In the absence of GPS, the reliability of the cruise missile targeting philosophy becomes increasingly more problematic. As an alternative, a country may attempt to fly its cruise missile with radio guidance or other commands. Usually radio guidance uses frequencies high enough to operate only on line-of-sight reception. If the country expects to operate in hostile territory or attack at very long ranges, it must control the intervening repeater station to contact these missiles by real-time transmission of flight controls signals and position information. 

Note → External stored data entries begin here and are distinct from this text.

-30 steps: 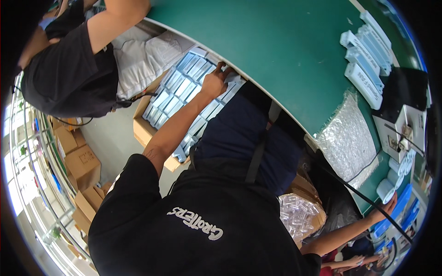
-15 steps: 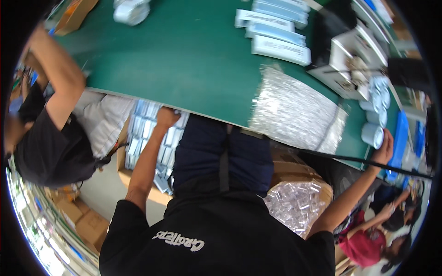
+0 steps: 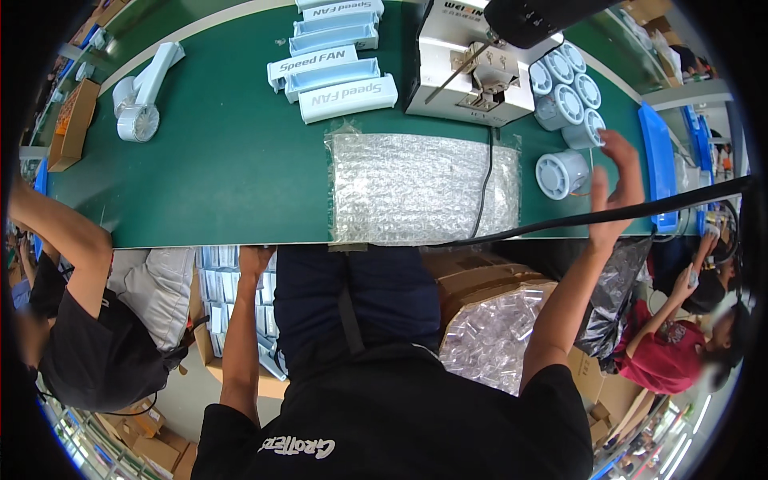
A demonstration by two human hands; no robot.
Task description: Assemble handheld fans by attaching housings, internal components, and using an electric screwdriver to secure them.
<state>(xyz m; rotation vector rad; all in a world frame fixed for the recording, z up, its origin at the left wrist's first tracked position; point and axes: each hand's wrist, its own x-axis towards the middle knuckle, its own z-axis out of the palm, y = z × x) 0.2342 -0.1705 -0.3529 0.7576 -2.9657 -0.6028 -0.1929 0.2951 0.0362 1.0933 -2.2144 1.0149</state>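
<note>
My right hand [image 3: 614, 184] is open, thumb and fingers spread, over the right end of the green table. Just left of it a round light blue fan unit [image 3: 560, 175] stands apart from the others. Behind that is a cluster of similar fan units [image 3: 558, 108]; my fingertips come close to the nearest one, and whether they touch it I cannot tell. Down at the table's front edge, my left hand [image 3: 255, 261] reaches over a carton of light blue plastic housings [image 3: 216, 290]. Its fingers are hidden at the edge.
Bubble wrap [image 3: 424, 188] lies at the front, crossed by a black cable [image 3: 624, 214]. Behind it are a white machine [image 3: 472, 80] and a row of light blue housings [image 3: 349, 98]. A carton of clear plastic parts [image 3: 500, 336] stands below. A co-worker [image 3: 96, 320] sits at left.
The view has swung to the right. My right hand has let go of the round fan unit and opened beside it. My left hand remains at the carton of housings.
</note>
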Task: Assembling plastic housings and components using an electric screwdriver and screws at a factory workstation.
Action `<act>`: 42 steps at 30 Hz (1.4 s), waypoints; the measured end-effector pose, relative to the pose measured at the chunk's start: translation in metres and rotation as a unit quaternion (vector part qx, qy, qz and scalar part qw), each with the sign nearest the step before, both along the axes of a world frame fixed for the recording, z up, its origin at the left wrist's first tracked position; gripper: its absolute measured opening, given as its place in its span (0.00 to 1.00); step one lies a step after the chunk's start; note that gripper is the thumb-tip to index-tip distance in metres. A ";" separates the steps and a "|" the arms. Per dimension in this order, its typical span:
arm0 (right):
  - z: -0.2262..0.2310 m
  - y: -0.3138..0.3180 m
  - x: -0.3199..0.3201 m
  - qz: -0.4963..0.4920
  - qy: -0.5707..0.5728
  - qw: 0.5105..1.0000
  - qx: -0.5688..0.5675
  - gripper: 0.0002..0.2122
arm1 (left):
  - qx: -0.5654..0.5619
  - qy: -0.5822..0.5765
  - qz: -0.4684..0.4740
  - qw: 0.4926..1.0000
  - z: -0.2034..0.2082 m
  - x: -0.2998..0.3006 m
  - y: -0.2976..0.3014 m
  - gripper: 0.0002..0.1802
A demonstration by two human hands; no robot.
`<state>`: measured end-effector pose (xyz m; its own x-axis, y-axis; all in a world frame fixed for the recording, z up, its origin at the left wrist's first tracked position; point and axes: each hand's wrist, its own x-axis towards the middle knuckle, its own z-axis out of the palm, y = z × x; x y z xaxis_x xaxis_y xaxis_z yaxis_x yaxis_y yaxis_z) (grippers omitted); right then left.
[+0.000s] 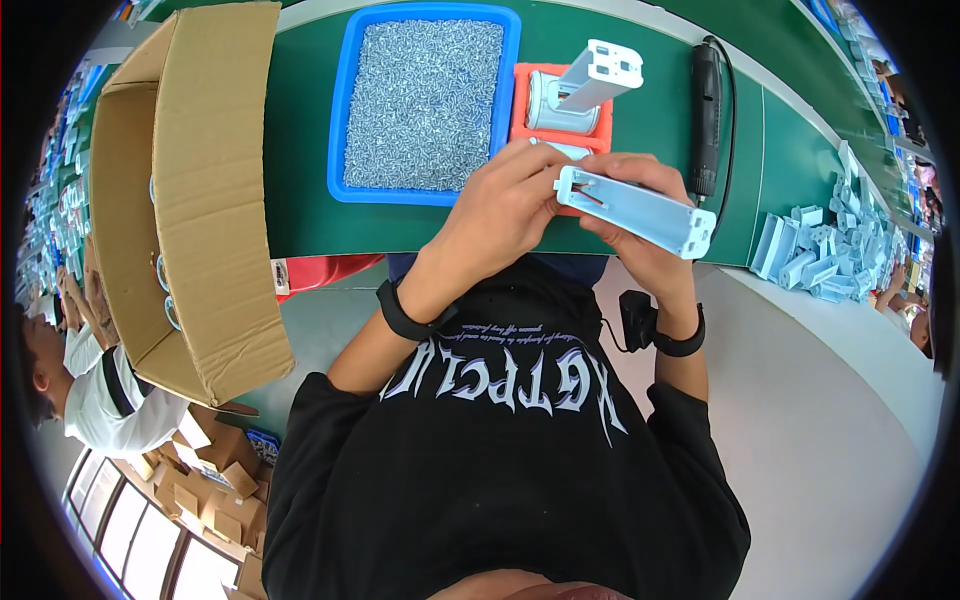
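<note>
A long light-blue plastic housing (640,212), shaped like an open trough, is held tilted in front of me with its hollow side showing. My right hand (655,200) grips it, fingers along the far side and thumb beneath. At its left end are the closed fingers of my left hand (510,205), pressed against that end; their tips are partly hidden. A small metal piece shows inside the trough near there. Just beyond my hands, a red fixture (605,135) bears a light-blue round-bodied part (545,105) with an upright white block-like piece (612,65).
A blue tray (335,120) full of small metal screws lies behind my left hand. To the left stands an open cardboard box (215,200). A black electric screwdriver (706,120) with a cable rests at right, before a heap of light-blue plastic parts (825,250). Another person (120,400) works at far left.
</note>
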<state>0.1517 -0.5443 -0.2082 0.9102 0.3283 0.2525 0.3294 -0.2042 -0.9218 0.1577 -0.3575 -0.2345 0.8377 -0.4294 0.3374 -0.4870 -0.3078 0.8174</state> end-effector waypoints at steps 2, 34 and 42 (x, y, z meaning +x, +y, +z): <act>0.000 0.000 0.002 0.006 -0.016 1.000 -0.020 0.21 | 0.043 0.000 0.061 0.997 0.010 0.000 -0.001 0.20; 0.020 0.018 0.023 0.043 -0.039 0.939 -0.340 0.15 | -0.029 0.070 0.114 0.991 -0.018 0.008 0.007 0.29; -0.001 0.010 0.020 0.033 0.032 0.971 -0.233 0.18 | -0.006 0.081 0.127 0.989 -0.015 -0.001 0.007 0.32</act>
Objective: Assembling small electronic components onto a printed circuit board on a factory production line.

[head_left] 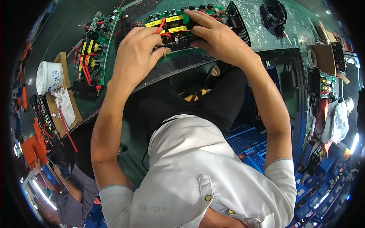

Since cruise missiles fly relatively slowly and with only gentle accelerations, at the entry level, the airframes of these delivery systems can be built out of inexpensive aluminum of a grade as simple as 2024 - T1. Most proliferants with a basic metal production facility and an access to textbooks on metallurgy have a ready supply of this grade of aluminum. As proliferants design and build more sophisticated cruise missiles, they will undoubtedly substitute composite materials and other more elabo-rate structural elements in the airframe, but, for the most part, these materials are not needed. 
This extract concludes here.